··· EXERCISE DATA ···

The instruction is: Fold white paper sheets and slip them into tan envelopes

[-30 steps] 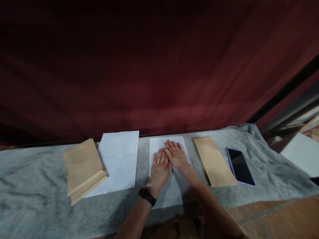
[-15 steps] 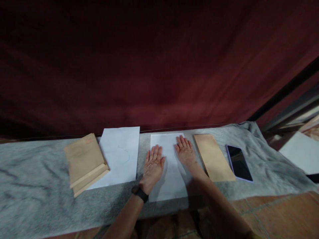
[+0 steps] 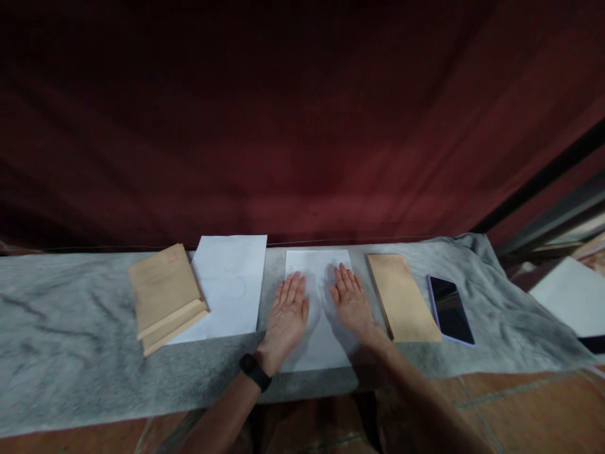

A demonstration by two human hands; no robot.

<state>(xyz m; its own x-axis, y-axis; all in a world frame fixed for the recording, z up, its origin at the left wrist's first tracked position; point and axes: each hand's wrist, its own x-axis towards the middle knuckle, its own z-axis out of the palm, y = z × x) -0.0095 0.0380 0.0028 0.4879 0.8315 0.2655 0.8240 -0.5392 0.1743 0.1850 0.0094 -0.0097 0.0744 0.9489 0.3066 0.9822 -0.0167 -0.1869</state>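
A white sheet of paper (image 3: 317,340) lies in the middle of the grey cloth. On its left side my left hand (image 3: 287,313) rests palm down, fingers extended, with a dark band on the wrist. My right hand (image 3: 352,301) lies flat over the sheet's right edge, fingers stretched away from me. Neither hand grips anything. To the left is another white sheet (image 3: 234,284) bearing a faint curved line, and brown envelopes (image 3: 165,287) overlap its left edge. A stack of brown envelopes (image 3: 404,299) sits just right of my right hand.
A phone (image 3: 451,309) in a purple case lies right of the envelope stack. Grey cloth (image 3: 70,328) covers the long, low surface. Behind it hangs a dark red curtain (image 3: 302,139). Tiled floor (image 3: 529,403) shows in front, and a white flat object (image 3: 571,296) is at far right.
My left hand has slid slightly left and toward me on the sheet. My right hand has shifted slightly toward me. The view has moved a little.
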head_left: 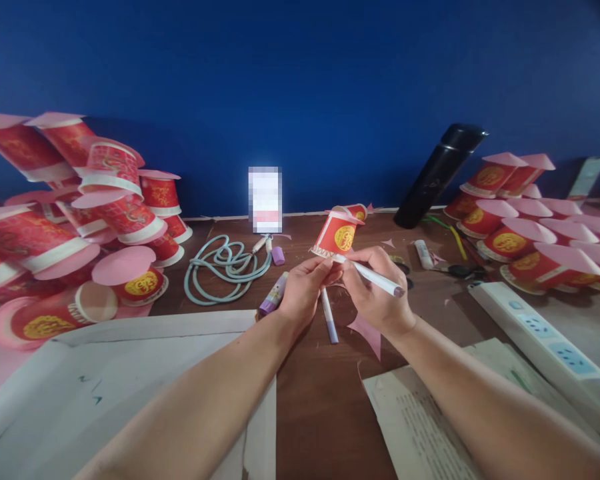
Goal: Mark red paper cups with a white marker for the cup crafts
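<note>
Gap over table (316,413) btwn white sheet (125,373) & printed paper (415,413); obst.: red cup (331,232) ahead, cable (210,302) L, pwr strip (545,338) R.

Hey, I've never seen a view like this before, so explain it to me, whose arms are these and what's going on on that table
There is no machine here. The one picture comes from a camera worn on a person's head, looking forward and down, so the arms are the wearer's own.

The right hand holds a white pen. The left hand meets it near its far end; what those fingers grip, I can't tell. Just beyond is a red cup with a gold emblem.

On the brown table, more red cups with pink tops are piled on both sides. There's also a black bottle leaning at the back, a white power strip at the right and pink paper scraps.
</note>
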### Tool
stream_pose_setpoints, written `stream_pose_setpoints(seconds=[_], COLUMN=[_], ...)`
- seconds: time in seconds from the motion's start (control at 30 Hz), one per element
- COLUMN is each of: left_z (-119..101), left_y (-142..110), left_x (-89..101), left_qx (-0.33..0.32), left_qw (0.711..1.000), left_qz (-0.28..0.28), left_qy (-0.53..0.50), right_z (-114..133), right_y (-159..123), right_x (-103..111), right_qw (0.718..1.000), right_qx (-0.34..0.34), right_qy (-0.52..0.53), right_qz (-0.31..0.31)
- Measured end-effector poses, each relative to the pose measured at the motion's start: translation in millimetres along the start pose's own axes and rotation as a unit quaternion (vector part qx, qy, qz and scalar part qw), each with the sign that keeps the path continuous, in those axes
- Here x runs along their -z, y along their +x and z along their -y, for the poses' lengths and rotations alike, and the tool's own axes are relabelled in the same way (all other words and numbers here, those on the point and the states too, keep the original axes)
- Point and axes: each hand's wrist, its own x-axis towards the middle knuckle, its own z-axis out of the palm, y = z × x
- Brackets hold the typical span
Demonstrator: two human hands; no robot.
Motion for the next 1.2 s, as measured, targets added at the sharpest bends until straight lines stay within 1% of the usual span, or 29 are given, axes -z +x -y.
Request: stream_pose_setpoints(seconds=[0.2, 0.5, 1.0, 1.2], left_z=[0.0, -0.4, -1.0, -2.1], left_y=[1.0, -0.2, -1.9, -1.7], left_x=[-0.4, -0.7, -0.7, -1.1], left_qx=[-0.003, 0.004, 0.012, 0.014], left_qw=[1.000, 1.000, 1.000, 0.999], left_qz=[-0.017, -0.015, -0.016, -0.026], left_qy=[-0.002, 0.015, -0.009, -0.013], right_z=[1.3, 3.2, 3.3, 1.9], right_y=[-0.8, 0.1, -1.4, 0.2], right_x=[-0.7, 2.0, -0.1, 0.1], right_qw=[1.000, 0.999, 1.000, 0.999], right_qx=[-0.006, -0.029, -0.020, -0.032], right_qy=[-0.006, 0.007, -0.003, -0.006], right_qz=[0.010, 0.030, 0.015, 0.013])
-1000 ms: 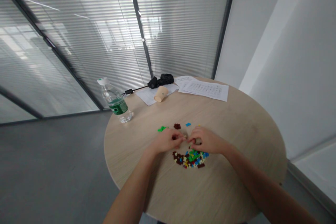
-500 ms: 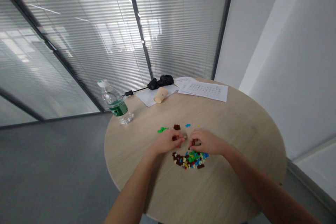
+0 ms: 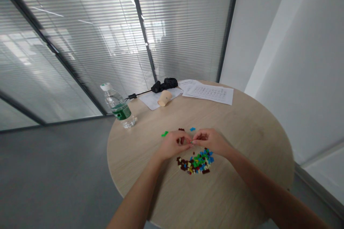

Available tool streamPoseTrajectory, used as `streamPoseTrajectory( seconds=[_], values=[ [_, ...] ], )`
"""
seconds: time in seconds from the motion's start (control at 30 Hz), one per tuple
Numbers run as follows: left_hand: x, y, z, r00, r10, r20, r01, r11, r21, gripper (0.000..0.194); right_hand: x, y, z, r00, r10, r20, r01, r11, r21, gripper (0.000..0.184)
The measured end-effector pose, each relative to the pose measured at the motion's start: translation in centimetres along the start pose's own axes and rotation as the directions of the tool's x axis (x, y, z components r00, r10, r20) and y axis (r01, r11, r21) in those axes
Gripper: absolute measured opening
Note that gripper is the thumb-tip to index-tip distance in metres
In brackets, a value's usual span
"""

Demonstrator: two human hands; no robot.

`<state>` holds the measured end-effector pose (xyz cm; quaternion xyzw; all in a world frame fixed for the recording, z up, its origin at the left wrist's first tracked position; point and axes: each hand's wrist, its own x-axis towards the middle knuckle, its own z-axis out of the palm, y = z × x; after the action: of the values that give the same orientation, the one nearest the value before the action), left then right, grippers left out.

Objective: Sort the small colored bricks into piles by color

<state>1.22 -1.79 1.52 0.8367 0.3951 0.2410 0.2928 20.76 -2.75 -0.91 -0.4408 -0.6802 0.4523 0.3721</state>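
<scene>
Bricks [image 3: 195, 163], small plastic ones, are in a loose mixed heap on the table [image 3: 247, 132], just on my side of my hands. Going big to small: table is round, pale wood. Left hand [image 3: 173, 145] and right hand [image 3: 214, 142] face each other above it, fingertips nearly meeting. Bottle [image 3: 121, 110], green label, stands near the left edge. Papers [image 3: 211, 92] lie at the far edge, printed. Black bundle [image 3: 165, 84] with a cord beside them; can't tell what it is. Cup [image 3: 165, 98] lies tipped over on a sheet.

Smaller groups beyond my hands: brown bits [image 3: 181, 129], partly hidden by my left hand; green bits [image 3: 165, 134] just past its knuckles; blue bits [image 3: 192, 129] nearer the right. One brown brick [image 3: 194, 153] sits alone between hands and heap.

Smallest: piece [image 3: 191, 142], greenish, pinched between thumb and forefinger of my left; right thumb and forefinger are closed on it too, as far as I can tell. Exact shape too small to read. Other fingers curl loosely.

Handling, my guess: very light, hard, stiff, smooth enough to skid or flick away, not fragile. Best held by opposite side faces, tips only, leaving top and underside free.
</scene>
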Motion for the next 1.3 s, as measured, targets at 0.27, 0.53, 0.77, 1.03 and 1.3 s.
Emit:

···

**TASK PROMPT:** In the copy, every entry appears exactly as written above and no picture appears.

**REPLY TO THE EXERCISE:**
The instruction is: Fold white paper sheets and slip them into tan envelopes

[-30 steps] 
[-15 steps] 
[+0 steps] 

A demonstration by two human hands; no robot.

<state>(xyz m; its own x-axis, y-axis; all in a world frame fixed for the recording, z up, its origin at the left wrist's first tracked position; point and axes: each hand's wrist, its own x-axis towards the middle knuckle, its own z-axis out of the palm, y = z × x) -0.0095 0.0380 0.0028 0.4879 0.8315 0.2655 0.8240 -0.5392 0.1743 0.1850 0.0094 -0.0097 0.0744 0.9489 0.3066 0.9822 -0.0167 -0.1869</state>
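A white sheet of paper (image 3: 317,340) lies in the middle of the grey cloth. On its left side my left hand (image 3: 287,313) rests palm down, fingers extended, with a dark band on the wrist. My right hand (image 3: 352,301) lies flat over the sheet's right edge, fingers stretched away from me. Neither hand grips anything. To the left is another white sheet (image 3: 234,284) bearing a faint curved line, and brown envelopes (image 3: 165,287) overlap its left edge. A stack of brown envelopes (image 3: 404,299) sits just right of my right hand.
A phone (image 3: 451,309) in a purple case lies right of the envelope stack. Grey cloth (image 3: 70,328) covers the long, low surface. Behind it hangs a dark red curtain (image 3: 302,139). Tiled floor (image 3: 529,403) shows in front, and a white flat object (image 3: 571,296) is at far right.
My left hand has slid slightly left and toward me on the sheet. My right hand has shifted slightly toward me. The view has moved a little.
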head_left: 
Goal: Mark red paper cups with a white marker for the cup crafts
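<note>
Gap over table (316,413) btwn white sheet (125,373) & printed paper (415,413); obst.: red cup (331,232) ahead, cable (210,302) L, pwr strip (545,338) R.

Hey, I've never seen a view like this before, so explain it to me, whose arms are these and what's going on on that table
There is no machine here. The one picture comes from a camera worn on a person's head, looking forward and down, so the arms are the wearer's own.

The right hand holds a white pen. The left hand meets it near its far end; what those fingers grip, I can't tell. Just beyond is a red cup with a gold emblem.

On the brown table, more red cups with pink tops are piled on both sides. There's also a black bottle leaning at the back, a white power strip at the right and pink paper scraps.
</note>
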### Tool
stream_pose_setpoints, written `stream_pose_setpoints(seconds=[_], COLUMN=[_], ...)`
- seconds: time in seconds from the motion's start (control at 30 Hz), one per element
- COLUMN is each of: left_z (-119..101), left_y (-142..110), left_x (-89..101), left_qx (-0.33..0.32), left_qw (0.711..1.000), left_qz (-0.28..0.28), left_qy (-0.53..0.50), right_z (-114..133), right_y (-159..123), right_x (-103..111), right_qw (0.718..1.000), right_qx (-0.34..0.34), right_qy (-0.52..0.53), right_qz (-0.31..0.31)
- Measured end-effector poses, each relative to the pose measured at the motion's start: translation in millimetres along the start pose's own axes and rotation as a unit quaternion (vector part qx, qy, qz and scalar part qw), each with the sign that keeps the path continuous, in those axes
- Here x runs along their -z, y along their +x and z along their -y, for the poses' lengths and rotations alike, and the tool's own axes are relabelled in the same way (all other words and numbers here, those on the point and the states too, keep the original axes)
- Point and axes: each hand's wrist, its own x-axis towards the middle knuckle, its own z-axis out of the palm, y = z × x
- Brackets hold the typical span
Demonstrator: two human hands; no robot.
Motion for the next 1.2 s, as measured, targets added at the sharpest bends until straight lines stay within 1% of the usual span, or 29 are given, axes -z +x -y.
Request: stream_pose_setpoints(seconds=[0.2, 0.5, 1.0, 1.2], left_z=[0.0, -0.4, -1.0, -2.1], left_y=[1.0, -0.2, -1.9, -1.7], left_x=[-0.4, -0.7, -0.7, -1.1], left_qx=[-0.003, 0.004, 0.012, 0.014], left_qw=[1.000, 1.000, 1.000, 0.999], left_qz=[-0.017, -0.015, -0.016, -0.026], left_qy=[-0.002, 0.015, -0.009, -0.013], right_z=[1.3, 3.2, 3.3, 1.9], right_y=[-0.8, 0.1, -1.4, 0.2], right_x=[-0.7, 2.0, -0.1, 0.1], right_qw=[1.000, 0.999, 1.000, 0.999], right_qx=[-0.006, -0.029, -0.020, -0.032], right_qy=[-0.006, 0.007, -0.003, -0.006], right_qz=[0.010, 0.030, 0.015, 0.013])
-1000 ms: 
-500 ms: 
+0 ms: 

Available tool streamPoseTrajectory, used as `streamPoseTrajectory( seconds=[_], values=[ [_, ...] ], )`
"""
seconds: time in seconds from the motion's start (control at 30 Hz), one per tuple
Numbers run as follows: left_hand: x, y, z, r00, r10, r20, r01, r11, r21, gripper (0.000..0.194); right_hand: x, y, z, r00, r10, r20, r01, r11, r21, gripper (0.000..0.184)
The measured end-effector pose, each relative to the pose measured at the motion's start: translation in centimetres along the start pose's own axes and rotation as the directions of the tool's x axis (x, y, z components r00, r10, r20) and y axis (r01, r11, r21) in those axes
Gripper: absolute measured opening
Note that gripper is the thumb-tip to index-tip distance in metres
In brackets, a value's usual span
"""

Demonstrator: two human hands; no robot.

`<state>` holds the measured end-effector pose (xyz cm; quaternion xyzw; all in a world frame fixed for the recording, z up, its origin at the left wrist's first tracked position; point and axes: each hand's wrist, its own x-axis towards the middle knuckle, its own z-axis out of the palm, y = z × x; after the action: of the values that give the same orientation, the one nearest the value before the action), left then right, grippers left out.

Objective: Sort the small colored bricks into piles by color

<state>1.22 -1.79 1.52 0.8367 0.3951 0.2410 0.2928 20.76 -2.75 -0.91 -0.4408 -0.6802 0.4523 0.3721</state>
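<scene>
Bricks [image 3: 195, 163], small plastic ones, are in a loose mixed heap on the table [image 3: 247, 132], just on my side of my hands. Going big to small: table is round, pale wood. Left hand [image 3: 173, 145] and right hand [image 3: 214, 142] face each other above it, fingertips nearly meeting. Bottle [image 3: 121, 110], green label, stands near the left edge. Papers [image 3: 211, 92] lie at the far edge, printed. Black bundle [image 3: 165, 84] with a cord beside them; can't tell what it is. Cup [image 3: 165, 98] lies tipped over on a sheet.

Smaller groups beyond my hands: brown bits [image 3: 181, 129], partly hidden by my left hand; green bits [image 3: 165, 134] just past its knuckles; blue bits [image 3: 192, 129] nearer the right. One brown brick [image 3: 194, 153] sits alone between hands and heap.

Smallest: piece [image 3: 191, 142], greenish, pinched between thumb and forefinger of my left; right thumb and forefinger are closed on it too, as far as I can tell. Exact shape too small to read. Other fingers curl loosely.

Handling, my guess: very light, hard, stiff, smooth enough to skid or flick away, not fragile. Best held by opposite side faces, tips only, leaving top and underside free.
</scene>
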Motion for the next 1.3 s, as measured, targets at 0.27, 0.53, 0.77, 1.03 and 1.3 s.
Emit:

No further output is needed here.